I think there is some modicum of planning and cunning etc. involved, and you have to be able to play the game reasonably well, eg. with things like making sure you don't learn any techs you don't need to learn, but basically in Civ4, the way you would deliberately get a low score is to avoid activating your victory condition (not hard to do, you just stop the last part of your spaceship 10 hammers before completion, or stop capturing cities when you're at about 55-60% land area), wait until nearly 2050, and then just starve your empire etc. The only victory condition that presents some challenge I'd guess is cultural, since it takes some planning to make sure your 3rd city goes legendary just before 2050, but as close to 2050 as possible. You could play in a pretty mediocre manner up to 2030ish and still get the lowest score because you were most effective at reducing the size of your civ at the last minute.
If I've understood the situation correctly, getting a low score is much more of a challenge in Civ3 because your score accumulates through the game, so you need to constantly keep your empire small, yet somehow still stop anyone else winning - and that's hard to pull off.

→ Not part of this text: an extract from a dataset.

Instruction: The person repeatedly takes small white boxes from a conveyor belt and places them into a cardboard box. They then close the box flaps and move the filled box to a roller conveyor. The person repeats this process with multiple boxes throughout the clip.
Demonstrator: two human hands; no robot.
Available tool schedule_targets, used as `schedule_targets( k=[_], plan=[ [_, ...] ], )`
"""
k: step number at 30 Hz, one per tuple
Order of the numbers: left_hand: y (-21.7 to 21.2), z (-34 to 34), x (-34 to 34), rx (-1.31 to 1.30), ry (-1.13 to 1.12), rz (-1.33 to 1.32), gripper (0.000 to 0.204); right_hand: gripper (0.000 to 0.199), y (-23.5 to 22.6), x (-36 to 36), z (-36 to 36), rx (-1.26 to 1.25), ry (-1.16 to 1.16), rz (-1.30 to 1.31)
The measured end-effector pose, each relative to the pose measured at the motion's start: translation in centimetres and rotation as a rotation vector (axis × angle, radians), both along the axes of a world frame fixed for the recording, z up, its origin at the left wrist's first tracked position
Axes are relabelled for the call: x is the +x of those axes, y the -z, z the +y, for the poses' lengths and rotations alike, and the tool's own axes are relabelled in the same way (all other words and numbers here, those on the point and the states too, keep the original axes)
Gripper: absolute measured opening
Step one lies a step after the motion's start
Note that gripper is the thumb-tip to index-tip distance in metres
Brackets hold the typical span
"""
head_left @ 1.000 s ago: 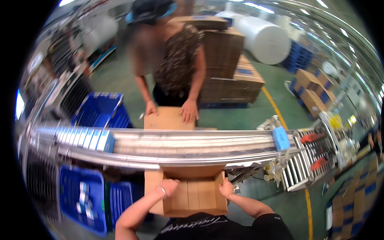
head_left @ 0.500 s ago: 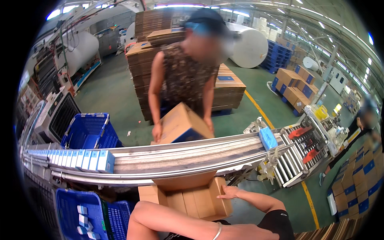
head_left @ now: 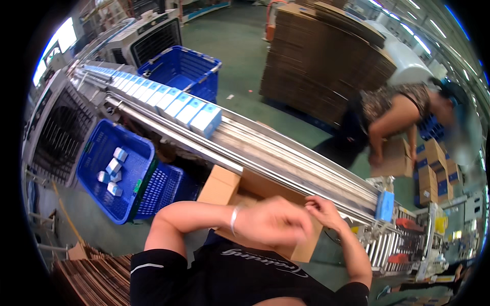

In Civ 4, your score is based *only* on your situation on the final turn, which means you can be as big and powerful as you want for most of the game, as long as make yourself smaller at the end.
But probably more importantly, noone so far as far as I can see is
trying to get a low score in the Civ4 GOTMs (probably because it doesn't take much cunning to do it), so that means all the low score awards really are accidents, going to people who presumably would have liked a higher score but didn't manage to achieve it.